Problem to solve — Starting with the first line of the data below, copy each line up to and including the one containing "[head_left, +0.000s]". Pictures stay out.

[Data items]

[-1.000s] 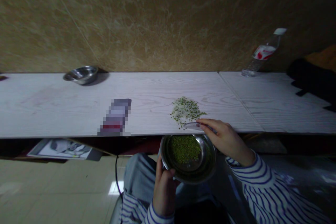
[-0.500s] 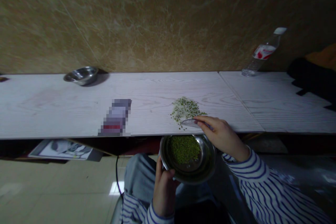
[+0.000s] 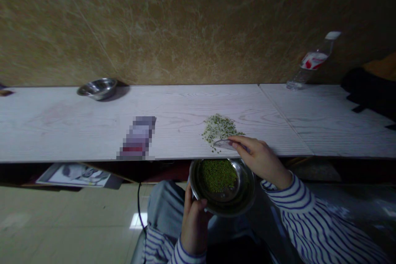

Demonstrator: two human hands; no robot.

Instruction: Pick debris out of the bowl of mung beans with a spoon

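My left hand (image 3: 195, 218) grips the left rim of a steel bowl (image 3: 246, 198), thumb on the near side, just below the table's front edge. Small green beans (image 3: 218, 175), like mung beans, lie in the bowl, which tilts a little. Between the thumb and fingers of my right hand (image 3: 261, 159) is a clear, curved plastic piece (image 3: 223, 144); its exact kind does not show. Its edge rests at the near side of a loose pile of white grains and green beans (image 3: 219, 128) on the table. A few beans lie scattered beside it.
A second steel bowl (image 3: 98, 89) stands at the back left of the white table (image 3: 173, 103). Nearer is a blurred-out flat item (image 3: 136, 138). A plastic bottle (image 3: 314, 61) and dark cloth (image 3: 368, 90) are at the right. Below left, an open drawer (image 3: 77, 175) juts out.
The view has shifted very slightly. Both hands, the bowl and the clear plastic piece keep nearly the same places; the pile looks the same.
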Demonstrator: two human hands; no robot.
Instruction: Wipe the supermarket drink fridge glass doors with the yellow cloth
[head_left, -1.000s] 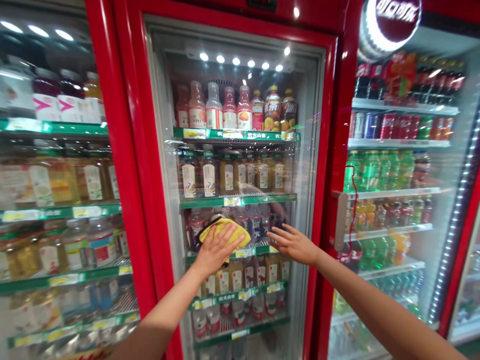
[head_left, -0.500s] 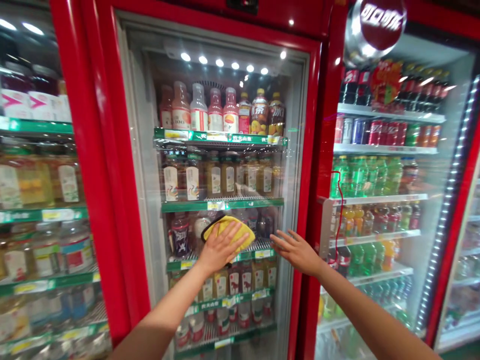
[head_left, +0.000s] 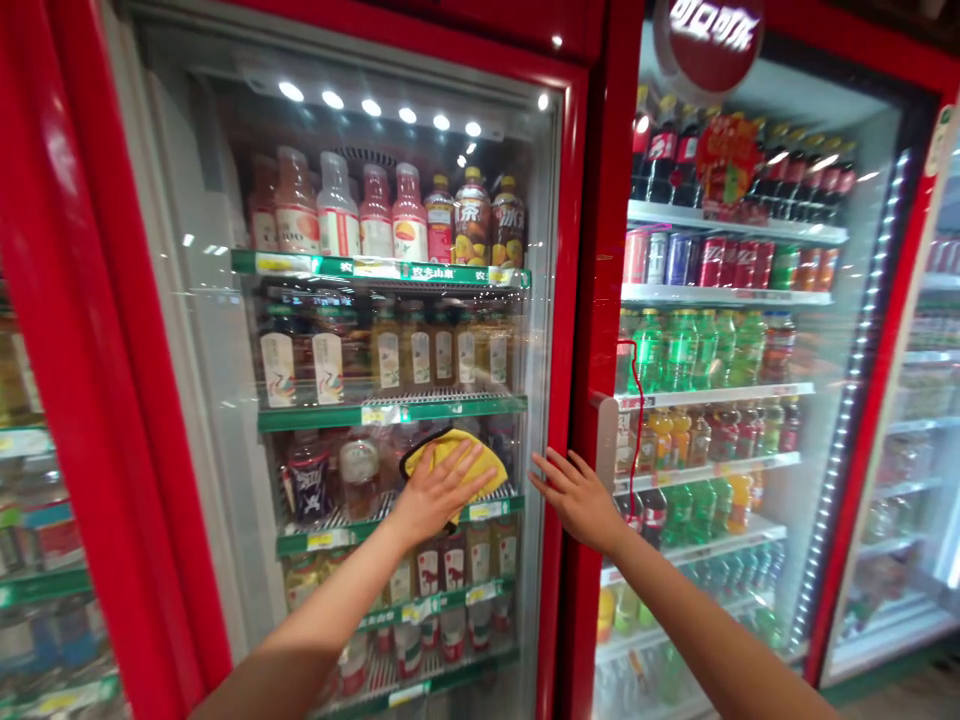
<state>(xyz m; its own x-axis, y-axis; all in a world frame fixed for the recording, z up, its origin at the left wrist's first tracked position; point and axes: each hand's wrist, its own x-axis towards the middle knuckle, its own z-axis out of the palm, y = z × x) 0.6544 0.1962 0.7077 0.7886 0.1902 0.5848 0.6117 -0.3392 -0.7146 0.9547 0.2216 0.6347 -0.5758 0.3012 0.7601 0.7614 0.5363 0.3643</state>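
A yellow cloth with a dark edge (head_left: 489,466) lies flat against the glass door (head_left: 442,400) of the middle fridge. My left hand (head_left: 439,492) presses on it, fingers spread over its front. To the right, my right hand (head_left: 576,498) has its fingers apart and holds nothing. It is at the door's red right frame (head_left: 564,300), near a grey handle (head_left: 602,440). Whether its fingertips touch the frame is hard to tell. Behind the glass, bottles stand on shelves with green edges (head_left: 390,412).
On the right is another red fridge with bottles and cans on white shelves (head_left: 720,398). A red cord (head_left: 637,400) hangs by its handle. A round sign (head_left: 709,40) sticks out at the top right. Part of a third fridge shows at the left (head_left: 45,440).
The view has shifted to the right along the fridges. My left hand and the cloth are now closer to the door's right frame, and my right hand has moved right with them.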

Result for this task —
[-1.000s] 
[-0.500s] 
[+0.000s] 

Demonstrator: two human hands; no robot.

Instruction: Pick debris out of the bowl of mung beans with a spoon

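My left hand (image 3: 195, 218) grips the left rim of a steel bowl (image 3: 246, 198), thumb on the near side, just below the table's front edge. Small green beans (image 3: 218, 175), like mung beans, lie in the bowl, which tilts a little. Between the thumb and fingers of my right hand (image 3: 261, 159) is a clear, curved plastic piece (image 3: 223, 144); its exact kind does not show. Its edge rests at the near side of a loose pile of white grains and green beans (image 3: 219, 128) on the table. A few beans lie scattered beside it.
A second steel bowl (image 3: 98, 89) stands at the back left of the white table (image 3: 173, 103). Nearer is a blurred-out flat item (image 3: 136, 138). A plastic bottle (image 3: 314, 61) and dark cloth (image 3: 368, 90) are at the right. Below left, an open drawer (image 3: 77, 175) juts out.
The view has shifted very slightly. Both hands, the bowl and the clear plastic piece keep nearly the same places; the pile looks the same.
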Demonstrator: two human hands; no robot.
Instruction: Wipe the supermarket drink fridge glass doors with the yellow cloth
[head_left, -1.000s] 
[head_left, -0.500s] 
[head_left, +0.000s] 

This output contains the full answer.